Dual-coding contrastive learning based on ConvNeXt and ViT models for morphological classification of galaxies in COSMOS-Web
Shiwei Zhu, Guanwen Fang, Chichun Zhou, Jie Song, Zesen Lin, Yao Dai, Xu Kong
TL;DR
This work tackles scalable galaxy morphology classification in the COSMOS-Web field under limited labeled data by integrating self-supervised contrastive learning with a dual-encoder (ConvNeXt and ViT) framework, CAE denoising, and APCT rotational augmentation. The method first extracts compact features via a dual-encoder contrastive loss, then applies Bagging clustering to label 32,922 galaxies, and finally trains GoogLeNet to classify the remaining 12,366 objects, achieving 73% UML labeling and 27% SML labeling. Validation against parametric (Sérsic $n$, $r_e$) and nonparametric (G, $M_{20}$, $C$, $\Psi$, MID) morphology measures demonstrates strong concordance with galaxy evolution trends. The resulting 45,288-galaxy catalog, with five morphological classes, provides a robust, scalable resource for current and future surveys, including CSST, enabling efficient morphology-driven studies at $0.5<z<6.0$.
Abstract
In our previous works, we proposed a machine learning framework named \texttt{USmorph} for efficiently classifying galaxy morphology.
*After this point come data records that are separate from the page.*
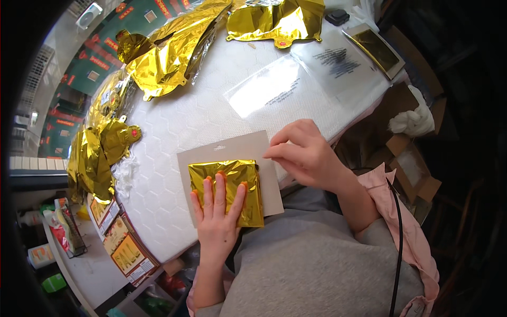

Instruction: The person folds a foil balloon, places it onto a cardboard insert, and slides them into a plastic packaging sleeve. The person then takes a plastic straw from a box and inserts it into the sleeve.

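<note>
Gray shirt (317, 259) sits closest. Folded gold foil (251, 208) lies on a gray card (271, 191) over white cloth (156, 206). The left hand (217, 224) rests flat on the foil, fingers spread, gripping nothing. The right hand (311, 158) pinches near the card's edge; I cannot tell what it holds.

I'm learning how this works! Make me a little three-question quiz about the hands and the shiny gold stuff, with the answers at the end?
1. Multiple choice: Which hand is spread out on the folded square of shiny gold foil?
A) the left hand
B) the right hand
C) neither one

2. True or false: The foil square lies on a flat grey rectangular card.

3. Fill in the blank: In the picture, the lumpy white bundle of soft material is to the ____ of the white textured table surface.

Key: 1. A; 2. True; 3. right
</note>
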Demonstrator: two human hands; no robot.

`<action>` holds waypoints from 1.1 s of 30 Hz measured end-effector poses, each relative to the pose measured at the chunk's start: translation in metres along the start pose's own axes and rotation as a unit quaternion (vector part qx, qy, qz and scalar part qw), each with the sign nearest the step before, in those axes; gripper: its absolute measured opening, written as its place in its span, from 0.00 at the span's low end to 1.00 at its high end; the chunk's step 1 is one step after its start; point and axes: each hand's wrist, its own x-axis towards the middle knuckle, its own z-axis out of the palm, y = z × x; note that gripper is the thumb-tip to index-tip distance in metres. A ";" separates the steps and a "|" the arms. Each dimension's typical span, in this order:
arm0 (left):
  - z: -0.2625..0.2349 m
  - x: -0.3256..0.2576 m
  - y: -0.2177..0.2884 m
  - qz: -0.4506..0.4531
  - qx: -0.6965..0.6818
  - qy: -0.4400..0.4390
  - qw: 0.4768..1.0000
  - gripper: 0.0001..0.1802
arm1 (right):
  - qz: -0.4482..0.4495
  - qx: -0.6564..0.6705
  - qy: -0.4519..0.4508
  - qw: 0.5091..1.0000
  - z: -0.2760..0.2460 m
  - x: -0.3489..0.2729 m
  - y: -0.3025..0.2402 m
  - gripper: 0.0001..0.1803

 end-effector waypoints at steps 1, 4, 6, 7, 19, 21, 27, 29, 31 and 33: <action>0.001 0.000 0.000 0.006 0.014 0.005 1.000 0.38 | -0.031 -0.008 -0.005 0.999 0.006 0.003 -0.009 0.13; 0.003 0.000 0.000 0.011 0.022 0.015 1.000 0.38 | -0.029 -0.045 -0.024 0.998 0.030 0.002 -0.010 0.15; 0.002 0.001 0.002 0.009 0.014 0.021 1.000 0.38 | -0.035 -0.040 -0.022 0.998 0.038 -0.002 -0.003 0.15; 0.000 0.002 0.003 0.011 0.005 0.021 1.000 0.39 | -0.038 -0.035 -0.024 0.998 0.041 -0.004 0.000 0.16; -0.007 0.006 0.001 0.004 -0.010 -0.002 1.000 0.40 | 0.113 -0.149 0.037 0.982 -0.016 -0.011 0.046 0.17; -0.005 0.006 -0.006 0.012 -0.017 0.007 1.000 0.39 | 0.123 -0.152 0.025 0.980 -0.013 -0.011 0.038 0.16; 0.008 -0.026 -0.036 0.086 -0.139 0.130 0.978 0.22 | 0.111 0.013 -0.039 0.993 0.017 0.004 0.003 0.16; 0.004 -0.033 -0.033 0.122 -0.144 0.101 0.977 0.21 | 0.119 0.056 -0.061 0.989 0.014 0.007 0.012 0.18; -0.003 -0.036 -0.025 0.129 -0.127 0.043 0.983 0.24 | 0.032 0.017 -0.095 0.995 0.011 0.011 0.023 0.21; -0.005 -0.035 -0.020 0.149 -0.122 0.015 0.981 0.27 | 0.056 0.023 -0.089 0.994 0.017 0.016 0.021 0.22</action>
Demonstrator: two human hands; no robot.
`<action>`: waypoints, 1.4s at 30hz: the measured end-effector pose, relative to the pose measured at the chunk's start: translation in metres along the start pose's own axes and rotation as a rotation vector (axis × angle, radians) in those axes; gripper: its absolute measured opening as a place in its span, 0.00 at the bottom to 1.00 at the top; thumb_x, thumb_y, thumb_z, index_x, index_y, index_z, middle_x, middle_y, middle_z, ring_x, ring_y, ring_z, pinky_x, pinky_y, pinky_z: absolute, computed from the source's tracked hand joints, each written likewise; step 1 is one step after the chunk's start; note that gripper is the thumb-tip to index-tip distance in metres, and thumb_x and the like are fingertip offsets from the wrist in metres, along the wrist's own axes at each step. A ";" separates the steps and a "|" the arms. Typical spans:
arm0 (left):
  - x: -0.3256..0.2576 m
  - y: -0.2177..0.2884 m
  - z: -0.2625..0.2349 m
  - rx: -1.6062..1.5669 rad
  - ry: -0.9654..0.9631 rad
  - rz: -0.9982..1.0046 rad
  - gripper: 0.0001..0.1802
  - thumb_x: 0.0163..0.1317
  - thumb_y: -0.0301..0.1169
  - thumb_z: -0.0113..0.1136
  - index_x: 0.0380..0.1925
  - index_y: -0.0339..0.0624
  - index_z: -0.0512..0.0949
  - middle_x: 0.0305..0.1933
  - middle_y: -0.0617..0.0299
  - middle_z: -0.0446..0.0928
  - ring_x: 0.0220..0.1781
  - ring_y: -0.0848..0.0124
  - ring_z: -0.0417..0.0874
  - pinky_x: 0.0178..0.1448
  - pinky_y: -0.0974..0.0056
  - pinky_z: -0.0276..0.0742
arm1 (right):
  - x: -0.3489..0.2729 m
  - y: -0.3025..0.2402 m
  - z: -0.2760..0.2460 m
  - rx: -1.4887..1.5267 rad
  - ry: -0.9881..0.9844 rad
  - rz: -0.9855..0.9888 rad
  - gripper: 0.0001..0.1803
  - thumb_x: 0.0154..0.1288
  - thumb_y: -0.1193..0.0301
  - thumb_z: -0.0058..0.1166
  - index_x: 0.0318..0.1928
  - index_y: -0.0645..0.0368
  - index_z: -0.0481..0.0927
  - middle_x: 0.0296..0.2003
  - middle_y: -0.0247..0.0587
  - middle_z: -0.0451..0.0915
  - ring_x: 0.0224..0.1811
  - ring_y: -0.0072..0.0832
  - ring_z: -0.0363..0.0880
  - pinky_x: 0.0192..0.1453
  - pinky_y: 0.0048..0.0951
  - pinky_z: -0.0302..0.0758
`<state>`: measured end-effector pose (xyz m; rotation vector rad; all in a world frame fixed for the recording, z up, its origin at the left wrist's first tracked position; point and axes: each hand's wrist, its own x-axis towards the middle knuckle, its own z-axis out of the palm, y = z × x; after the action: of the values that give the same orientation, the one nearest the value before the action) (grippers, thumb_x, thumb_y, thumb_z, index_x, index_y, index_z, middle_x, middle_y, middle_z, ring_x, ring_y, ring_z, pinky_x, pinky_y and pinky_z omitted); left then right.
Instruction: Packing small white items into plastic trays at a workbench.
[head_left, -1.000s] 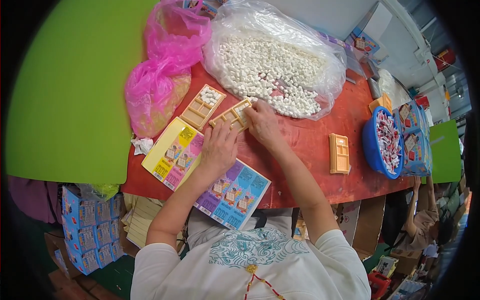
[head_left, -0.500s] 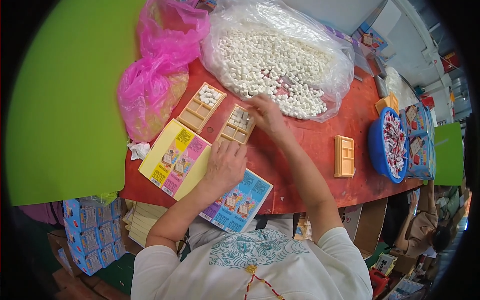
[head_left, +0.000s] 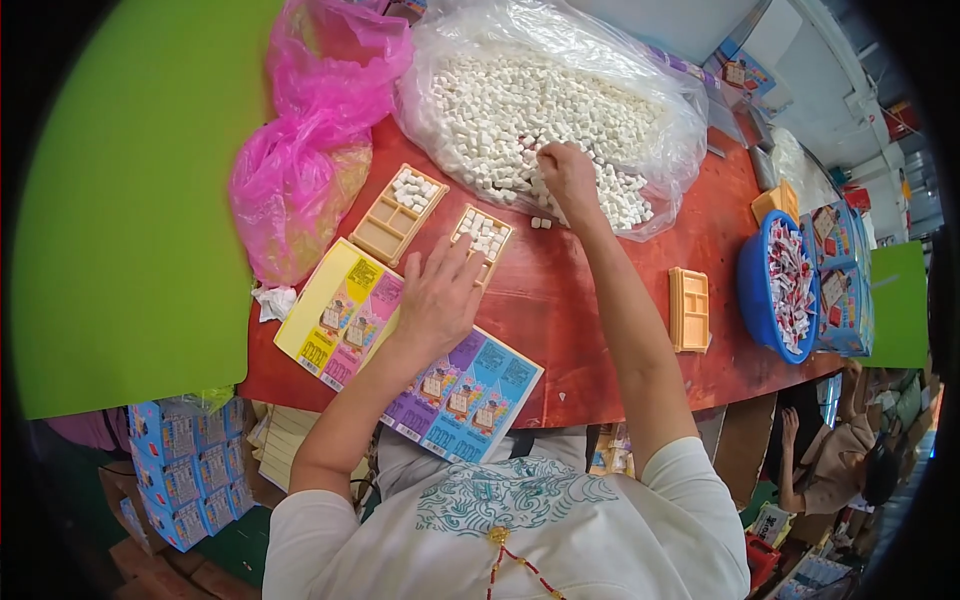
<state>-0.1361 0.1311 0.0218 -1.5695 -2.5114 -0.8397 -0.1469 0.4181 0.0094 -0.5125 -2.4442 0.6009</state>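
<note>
My left hand [head_left: 440, 297] lies with its fingers spread over the near part of a tan compartment tray [head_left: 492, 262], hiding much of it. White cubes [head_left: 484, 233] fill this tray's far compartment. My right hand [head_left: 570, 180] is closed at the near edge of a pile of small white cubes [head_left: 560, 90], which sits in an open clear plastic bag [head_left: 680, 150]. What its fingers hold, if anything, is hidden. Two loose cubes [head_left: 541, 223] rest on the table by the bag. A second tan tray [head_left: 384, 238], left of the first, has cubes in its far compartment.
Colourful printed sheets [head_left: 478, 398] lie under my left forearm at the red table's [head_left: 590, 330] near edge. A pink plastic bag [head_left: 300, 190] stands left. To the right are another tan tray [head_left: 689, 310], a blue basin [head_left: 752, 310] of small packets and printed boxes [head_left: 838, 290].
My right hand has moved from the tray, up and right to the cube pile. My left hand has shifted slightly up, its fingers more spread. Two loose cubes now show beside the bag.
</note>
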 end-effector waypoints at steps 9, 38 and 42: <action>-0.086 -0.001 -0.046 -0.047 0.173 -0.239 0.22 0.61 0.29 0.55 0.56 0.37 0.75 0.66 0.45 0.68 0.70 0.51 0.66 0.68 0.46 0.56 | -0.077 -0.064 -0.002 0.123 -0.214 -0.285 0.06 0.60 0.74 0.57 0.37 0.60 0.83 0.32 0.45 0.79 0.37 0.43 0.79 0.40 0.38 0.75; -0.236 0.083 -0.004 -1.656 -0.122 -1.017 0.12 0.69 0.34 0.52 0.45 0.38 0.76 0.34 0.59 0.79 0.30 0.74 0.78 0.36 0.69 0.76 | -0.296 -0.148 -0.075 0.310 -0.389 -0.185 0.09 0.57 0.76 0.59 0.40 0.59 0.80 0.38 0.41 0.77 0.42 0.39 0.76 0.48 0.35 0.67; -0.231 0.084 -0.008 -1.663 -0.115 -0.985 0.11 0.70 0.33 0.52 0.44 0.37 0.75 0.33 0.57 0.78 0.28 0.73 0.78 0.35 0.67 0.78 | -0.304 -0.164 -0.083 0.380 -0.483 -0.249 0.11 0.56 0.75 0.60 0.41 0.59 0.80 0.40 0.42 0.77 0.44 0.39 0.76 0.49 0.36 0.67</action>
<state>0.0435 -0.0326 -0.0131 0.0824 -2.3346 -3.4682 0.0996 0.1629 0.0255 0.1067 -2.6732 1.1538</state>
In this study, we propose a self-supervised method called contrastive learning to upgrade the unsupervised machine learning (UML) part of the \texttt{USmorph} framework, aiming to improve the efficiency of feature extraction in this step. The upgraded UML method primarily consists of the following three aspects. (1) We employ a Convolutional Autoencoder to denoise galaxy images and the Adaptive Polar Coordinate Transformation to enhance the model's rotational invariance. (2) A pre-trained dual-encoder convolutional neural network based on ConvNeXt and ViT is used to encode the image data, while contrastive learning is then applied to reduce the dimension of the features. (3) We adopt a Bagging-based clustering model to cluster galaxies with similar features into distinct groups. By carefully dividing the redshift bins, we apply this model to the rest-frame optical images of galaxies in the COSMOS-Web field within the redshift range of $0.5 < z < 6.0$. Compared to the previous algorithm, the improved UML method successfully classifies 73\% galaxies. Using the GoogleNet algorithm, we classify the morphology of the remaining 27\% galaxies. To validate the reliability of our updated algorithm, we compared our classification results with other galaxy morphological parameters and found a good consistency with galaxy evolution. Benefiting from its higher efficiency, this updated algorithm is well-suited for application in future China Space Station Telescope missions.